Do you guys think that I can use regex or another similar method through apple script and/or automator to split the one text record containing this text into several text files, using the numbers as cues to split the text and create each new file?
If yes, has it been done before? Are you aware of suchlike automation?
I’ve been looking around without success, and I gotta tell you: I got myself a 1300 pages single-document that should be split into 50000 text files… and am really afraid of doing it by hand
The doc is 100% consistent, no problem with that.
It consists of chunk of text separated by numbers.
Good question, there will be some checking needed, but again, the text file is super consistent.
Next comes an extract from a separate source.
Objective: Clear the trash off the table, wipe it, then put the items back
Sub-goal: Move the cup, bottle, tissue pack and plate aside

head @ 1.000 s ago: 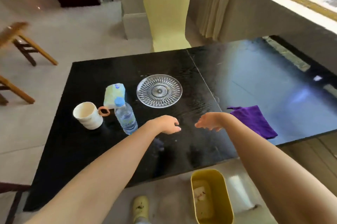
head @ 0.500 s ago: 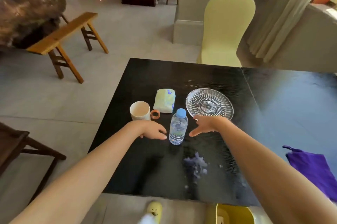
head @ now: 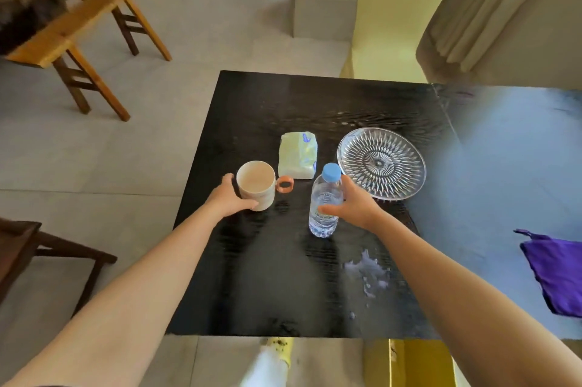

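Clear plastic bottle [head: 326, 192], standing upright at frame centre, is being gripped from its right side by my right hand [head: 356, 207], while my left hand [head: 227, 200] is clasping the cream mug [head: 255, 181] just left of it.

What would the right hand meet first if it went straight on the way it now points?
The water bottle: the right hand has its thumb across the front, fingers behind. Contact looks made, though depth is unclear.
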The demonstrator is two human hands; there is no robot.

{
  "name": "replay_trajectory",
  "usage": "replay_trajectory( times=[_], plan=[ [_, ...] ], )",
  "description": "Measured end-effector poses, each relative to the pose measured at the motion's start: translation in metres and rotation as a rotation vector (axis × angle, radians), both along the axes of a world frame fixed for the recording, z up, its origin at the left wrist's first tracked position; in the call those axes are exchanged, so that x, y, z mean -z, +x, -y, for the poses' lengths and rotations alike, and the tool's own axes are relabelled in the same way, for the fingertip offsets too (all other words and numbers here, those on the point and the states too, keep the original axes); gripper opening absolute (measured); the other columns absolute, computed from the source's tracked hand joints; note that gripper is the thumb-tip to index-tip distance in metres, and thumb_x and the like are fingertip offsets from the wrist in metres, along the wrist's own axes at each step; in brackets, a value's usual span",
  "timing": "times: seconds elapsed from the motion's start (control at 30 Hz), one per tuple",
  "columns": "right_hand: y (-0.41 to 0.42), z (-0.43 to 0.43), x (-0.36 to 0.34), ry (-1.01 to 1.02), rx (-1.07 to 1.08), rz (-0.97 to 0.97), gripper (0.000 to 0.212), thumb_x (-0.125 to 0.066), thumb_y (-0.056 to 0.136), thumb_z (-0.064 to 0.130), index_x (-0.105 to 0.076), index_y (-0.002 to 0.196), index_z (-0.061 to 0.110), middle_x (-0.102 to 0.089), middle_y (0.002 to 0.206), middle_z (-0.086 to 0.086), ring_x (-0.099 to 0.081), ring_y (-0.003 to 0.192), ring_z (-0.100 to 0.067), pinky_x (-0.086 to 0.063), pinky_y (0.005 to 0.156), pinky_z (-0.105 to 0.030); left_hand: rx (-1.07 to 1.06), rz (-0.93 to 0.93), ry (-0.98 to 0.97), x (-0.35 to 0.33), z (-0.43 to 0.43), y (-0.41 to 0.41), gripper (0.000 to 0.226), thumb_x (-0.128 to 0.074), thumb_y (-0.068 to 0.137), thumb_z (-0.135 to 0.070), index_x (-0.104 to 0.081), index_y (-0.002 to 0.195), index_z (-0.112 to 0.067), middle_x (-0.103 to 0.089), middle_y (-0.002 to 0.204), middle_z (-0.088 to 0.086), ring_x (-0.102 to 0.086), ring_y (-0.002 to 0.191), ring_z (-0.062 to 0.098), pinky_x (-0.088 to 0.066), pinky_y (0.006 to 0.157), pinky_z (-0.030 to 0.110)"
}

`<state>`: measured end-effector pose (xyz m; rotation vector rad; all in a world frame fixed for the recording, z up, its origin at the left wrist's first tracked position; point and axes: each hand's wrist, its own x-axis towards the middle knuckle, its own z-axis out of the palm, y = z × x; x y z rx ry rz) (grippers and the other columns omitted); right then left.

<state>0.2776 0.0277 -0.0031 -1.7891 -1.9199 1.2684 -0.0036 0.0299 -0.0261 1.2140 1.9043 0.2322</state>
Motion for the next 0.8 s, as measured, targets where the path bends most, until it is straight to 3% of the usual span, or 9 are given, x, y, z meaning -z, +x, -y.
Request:
replay_trajectory(
  times=[0.17, 0.37, 0.57, 0.8],
  plan=[
    [-0.006, 0.000, 0.003, 0.009, 0.127, -0.038, 0.075, -0.078, 0.070, 0.036, -0.039, 0.133, 0.021, -0.057, 0.128, 0.000, -0.057, 0.114, -0.018, -0.048, 0.096, -0.039, 0.051, 0.208, 0.212, 0.016, -0.013, 0.003, 0.092, -0.084, 0.066, -0.018, -0.028, 0.139, -0.022, -0.042, 0.135, 0.002, -0.040, 0.126, 0.020, -0.038, 0.102, 0.042],
    [0.000, -0.001, -0.006, 0.012, 0.198, -0.067, 0.072, -0.079, 0.068, 0.034, -0.043, 0.129, 0.021, -0.060, 0.125, 0.000, -0.059, 0.112, -0.018, -0.049, 0.096, -0.039, -0.008, 0.288, 0.289, 0.020, -0.014, 0.022, 0.094, -0.087, 0.061, -0.020, -0.030, 0.135, -0.023, -0.041, 0.121, -0.006, -0.041, 0.113, 0.013, -0.040, 0.092, 0.033],
    [0.029, -0.002, -0.028, 0.035, 0.266, -0.079, 0.070, -0.080, 0.069, 0.029, -0.045, 0.129, 0.019, -0.061, 0.121, 0.002, -0.059, 0.108, -0.015, -0.044, 0.087, -0.028, 0.028, 0.400, 0.369, -0.004, -0.009, 0.054, 0.087, -0.088, 0.060, -0.017, -0.035, 0.128, -0.025, -0.044, 0.120, -0.007, -0.045, 0.109, 0.011, -0.039, 0.083, 0.027],
    [0.081, -0.012, -0.056, 0.055, 0.442, -0.131, 0.072, -0.083, 0.059, 0.036, -0.049, 0.121, 0.020, -0.062, 0.121, -0.001, -0.060, 0.110, -0.020, -0.047, 0.100, -0.042, 0.194, 0.449, 0.382, -0.043, -0.031, 0.117, 0.090, -0.088, 0.061, -0.024, -0.034, 0.132, -0.029, -0.044, 0.122, -0.009, -0.043, 0.112, 0.010, -0.040, 0.091, 0.029]
  ],
)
Actually, when I said 1300 page long document, it’s just to give you a rough idea of the size when printed. The file I have is just a single text file. But if needed I can also get the same text already divided in several separate textfiles. I just thought that one text file would be a better thing, you know, a one script thing.
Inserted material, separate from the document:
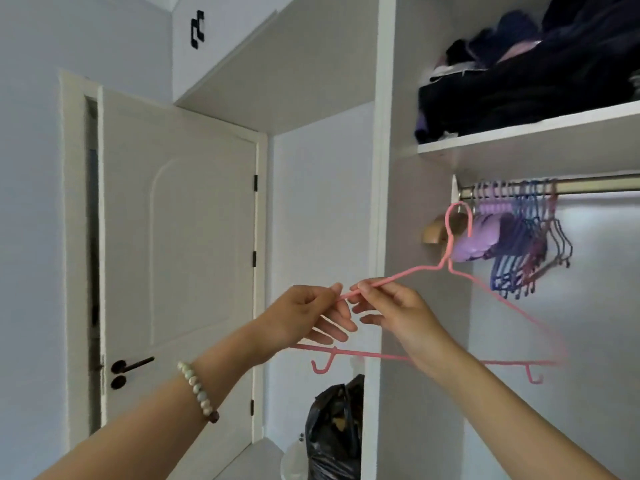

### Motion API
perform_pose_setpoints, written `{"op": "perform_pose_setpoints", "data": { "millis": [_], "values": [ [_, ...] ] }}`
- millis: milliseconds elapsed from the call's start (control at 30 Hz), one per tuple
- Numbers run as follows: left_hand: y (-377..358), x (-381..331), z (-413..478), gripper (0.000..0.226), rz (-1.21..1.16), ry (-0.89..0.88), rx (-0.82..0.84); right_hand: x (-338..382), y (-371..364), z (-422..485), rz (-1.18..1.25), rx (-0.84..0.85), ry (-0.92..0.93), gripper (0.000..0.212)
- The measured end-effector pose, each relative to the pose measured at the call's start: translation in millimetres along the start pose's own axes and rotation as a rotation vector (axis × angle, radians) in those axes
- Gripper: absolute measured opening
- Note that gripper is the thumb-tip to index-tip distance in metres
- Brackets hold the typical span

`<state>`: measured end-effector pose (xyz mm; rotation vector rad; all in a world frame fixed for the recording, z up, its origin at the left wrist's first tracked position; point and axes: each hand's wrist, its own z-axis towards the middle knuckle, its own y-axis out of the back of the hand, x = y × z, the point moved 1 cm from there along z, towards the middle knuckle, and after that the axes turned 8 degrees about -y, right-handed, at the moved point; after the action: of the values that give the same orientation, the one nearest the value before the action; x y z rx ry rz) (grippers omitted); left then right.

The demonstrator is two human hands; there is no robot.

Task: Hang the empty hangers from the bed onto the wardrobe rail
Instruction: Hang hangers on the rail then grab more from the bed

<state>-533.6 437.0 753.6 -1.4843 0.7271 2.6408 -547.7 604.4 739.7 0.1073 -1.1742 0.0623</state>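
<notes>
Left hand (311, 313), right hand (394, 313) — pink hanger (446, 262)

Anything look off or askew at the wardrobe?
Nothing damaged. The pink hanger, pinched by left hand and right hand, has its hook below the rail, not on it. Dark clothes are heaped loosely on the shelf.

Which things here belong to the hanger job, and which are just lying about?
Job: pink hanger, pinched by left hand and right hand; wardrobe rail; hangers already on it.
Lying about: black bag; dark clothes on the shelf; door.
</notes>
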Motion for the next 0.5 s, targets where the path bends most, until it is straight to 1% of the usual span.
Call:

Wow, AWK! I used to introduce that language in my upper level computer languages course 25 years ago. These days, I rarely hear of anyone mentioning AWK.
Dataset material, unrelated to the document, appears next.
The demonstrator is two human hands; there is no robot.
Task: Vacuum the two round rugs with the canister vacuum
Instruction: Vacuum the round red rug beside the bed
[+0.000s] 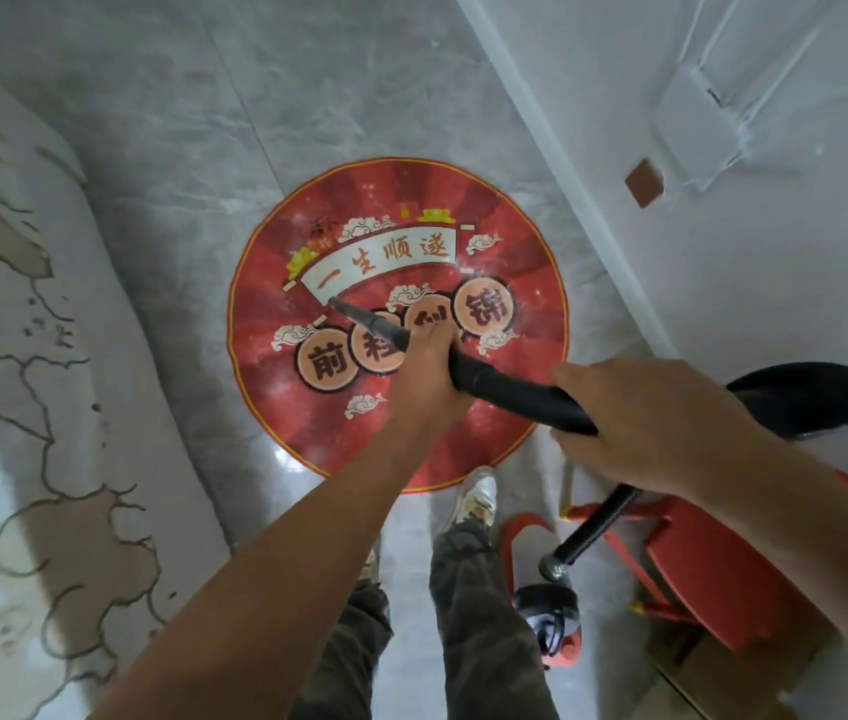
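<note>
A round red rug [505, 241] with a white banner and printed characters lies on the grey tiled floor ahead of my feet. I hold a black vacuum wand [510, 387] across it; its narrow tip [334, 302] touches the rug at the banner's lower left end. My left hand [429, 371] grips the wand partway down. My right hand [640, 423] grips the thick rear part where the ribbed hose [596, 527] leaves it. The hose runs down to the canister vacuum [549, 623] on the floor by my right leg. Only one round rug is in view.
A large pale patterned carpet [22, 407] covers the floor on the left. A white wall with a baseboard [557, 163] runs along the right of the rug. A red stool or frame [692, 569] stands at the lower right beside the canister. My shoe [476, 493] touches the rug's near edge.
</note>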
A lot of guides and documentation will assume you’re using GNU awk(1) — if you get into a corner and can’t figure out why something that should work isn’t and it’s erroring about functions that aren’t reflecting the reality of a guide, you should install GNU awk and use that explicitly in your scripts.
Easiest way to install it is brew install gawk via Homebrew.
Should consider a new thread purely devoted to newfangled text processing tools that slice and dice data — some of my favorites lately are ack (neilb.bitbucket.org/csvfix/) and I don’t know how I ever managed to work with CSV files before csvfix because it’s simply life-changing. e.g. You can treat csv files as if they were SQL and generate statements accordingly. And if that hasn’t already blown your mind, performing operations on block selections from csv data and performing basic validation of the contents of a file will probably do it.
Bleh! Haha! Thanks for the input. Just my own two cents - I always limit my dependencies and don’t usually suggest things that have to be installed. Just my personal preference. s’all good.